Exercise aim ▸
Restate word for word the lines of the data below, from the first through the one that has "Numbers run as".

[Dataset items]
[Start of section]

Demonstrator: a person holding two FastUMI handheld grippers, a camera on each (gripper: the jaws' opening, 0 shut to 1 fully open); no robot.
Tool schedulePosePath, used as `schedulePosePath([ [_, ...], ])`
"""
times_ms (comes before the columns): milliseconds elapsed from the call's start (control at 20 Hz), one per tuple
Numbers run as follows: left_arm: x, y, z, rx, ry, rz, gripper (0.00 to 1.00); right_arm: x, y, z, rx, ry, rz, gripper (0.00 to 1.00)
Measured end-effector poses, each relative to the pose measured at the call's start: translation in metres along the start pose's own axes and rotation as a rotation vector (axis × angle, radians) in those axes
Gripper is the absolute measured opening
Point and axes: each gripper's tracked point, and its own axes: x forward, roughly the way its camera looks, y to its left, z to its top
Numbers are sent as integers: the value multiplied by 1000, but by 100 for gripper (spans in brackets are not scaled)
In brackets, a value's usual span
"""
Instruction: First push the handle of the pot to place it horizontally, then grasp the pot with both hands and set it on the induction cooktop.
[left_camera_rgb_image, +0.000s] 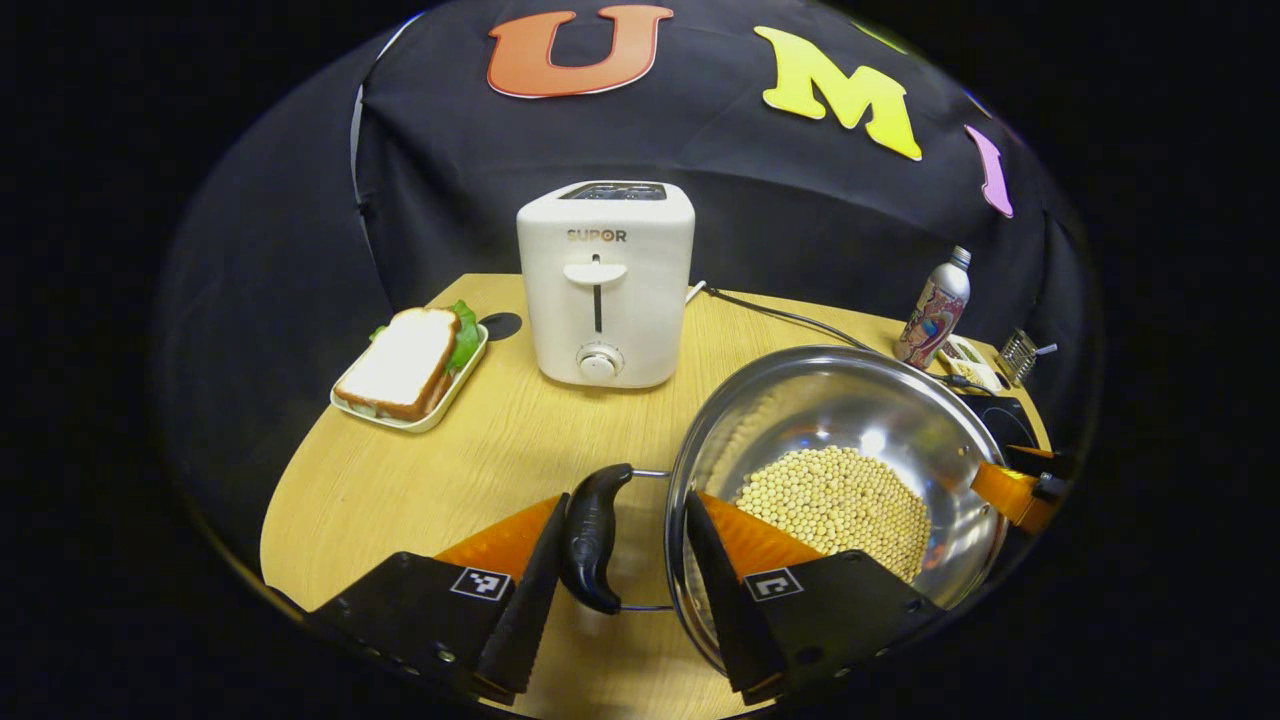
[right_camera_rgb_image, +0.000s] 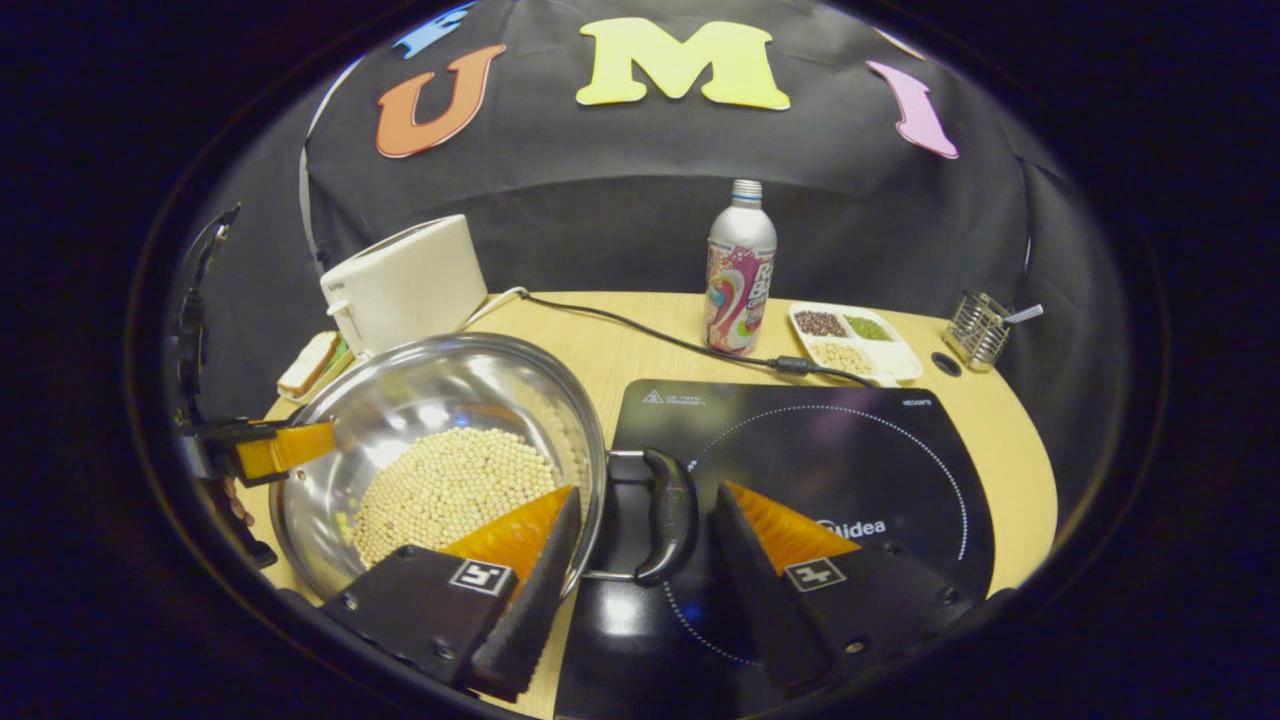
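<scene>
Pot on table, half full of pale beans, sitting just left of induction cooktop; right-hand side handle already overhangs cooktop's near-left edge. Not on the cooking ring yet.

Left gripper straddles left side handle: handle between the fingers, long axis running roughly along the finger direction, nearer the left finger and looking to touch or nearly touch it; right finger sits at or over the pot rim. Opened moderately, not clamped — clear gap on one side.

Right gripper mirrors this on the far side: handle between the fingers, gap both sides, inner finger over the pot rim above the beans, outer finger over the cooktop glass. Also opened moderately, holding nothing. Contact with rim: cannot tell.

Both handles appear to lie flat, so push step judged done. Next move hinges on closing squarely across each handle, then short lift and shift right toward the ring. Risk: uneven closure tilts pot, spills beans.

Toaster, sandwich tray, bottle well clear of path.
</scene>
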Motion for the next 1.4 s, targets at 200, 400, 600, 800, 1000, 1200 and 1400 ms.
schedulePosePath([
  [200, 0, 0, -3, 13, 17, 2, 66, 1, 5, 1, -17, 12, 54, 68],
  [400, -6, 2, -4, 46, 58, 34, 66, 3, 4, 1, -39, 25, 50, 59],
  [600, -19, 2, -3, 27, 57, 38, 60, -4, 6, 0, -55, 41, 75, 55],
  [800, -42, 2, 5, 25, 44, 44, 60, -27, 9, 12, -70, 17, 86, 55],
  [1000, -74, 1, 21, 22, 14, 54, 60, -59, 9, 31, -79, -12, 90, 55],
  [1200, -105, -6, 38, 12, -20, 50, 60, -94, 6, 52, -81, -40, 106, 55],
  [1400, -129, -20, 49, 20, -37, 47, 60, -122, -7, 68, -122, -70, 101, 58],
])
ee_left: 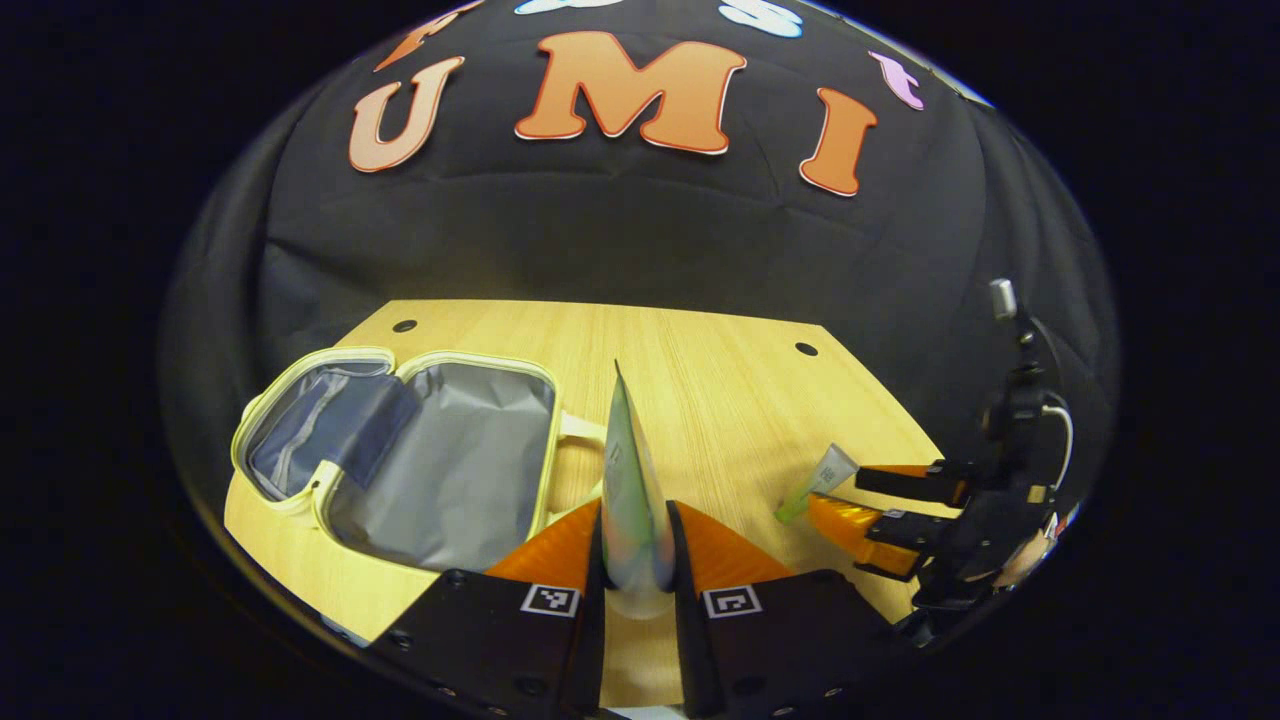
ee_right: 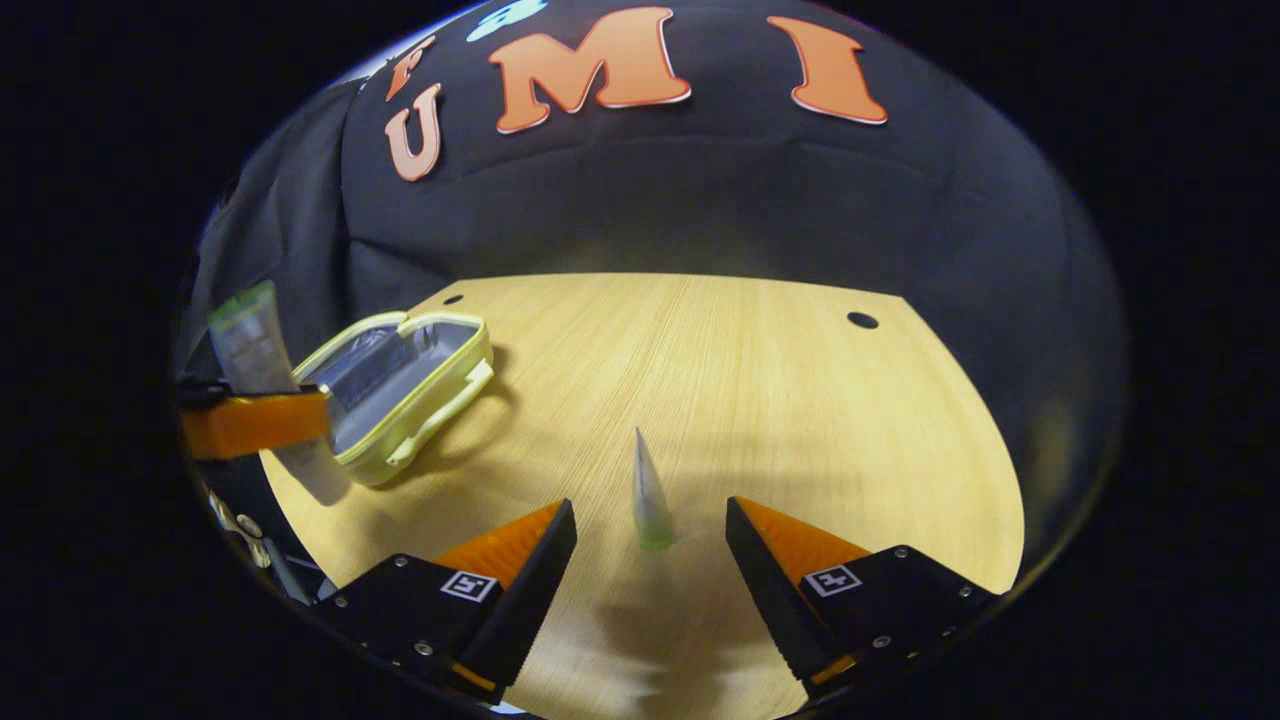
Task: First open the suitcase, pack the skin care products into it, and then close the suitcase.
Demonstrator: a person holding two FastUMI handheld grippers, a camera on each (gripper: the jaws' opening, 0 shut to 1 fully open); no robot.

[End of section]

Worked solution ▸
Demonstrator: a person holding two FastUMI handheld grippers, a camera on each (gripper: the jaws' opening, 0 shut to 1 fully open); no robot.
Tool schedulePosePath, used as `schedulePosePath([ [_, ...], ])`
"""
times_ms (comes before the columns): milliseconds elapsed from the call's start (control at 20 Hz), one per tuple
Numbers run as follows: left_arm: x, y, z, rx, ry, rz, gripper (0.00 to 1.00); right_arm: x, y, z, rx, ry, rz, gripper (0.00 to 1.00)

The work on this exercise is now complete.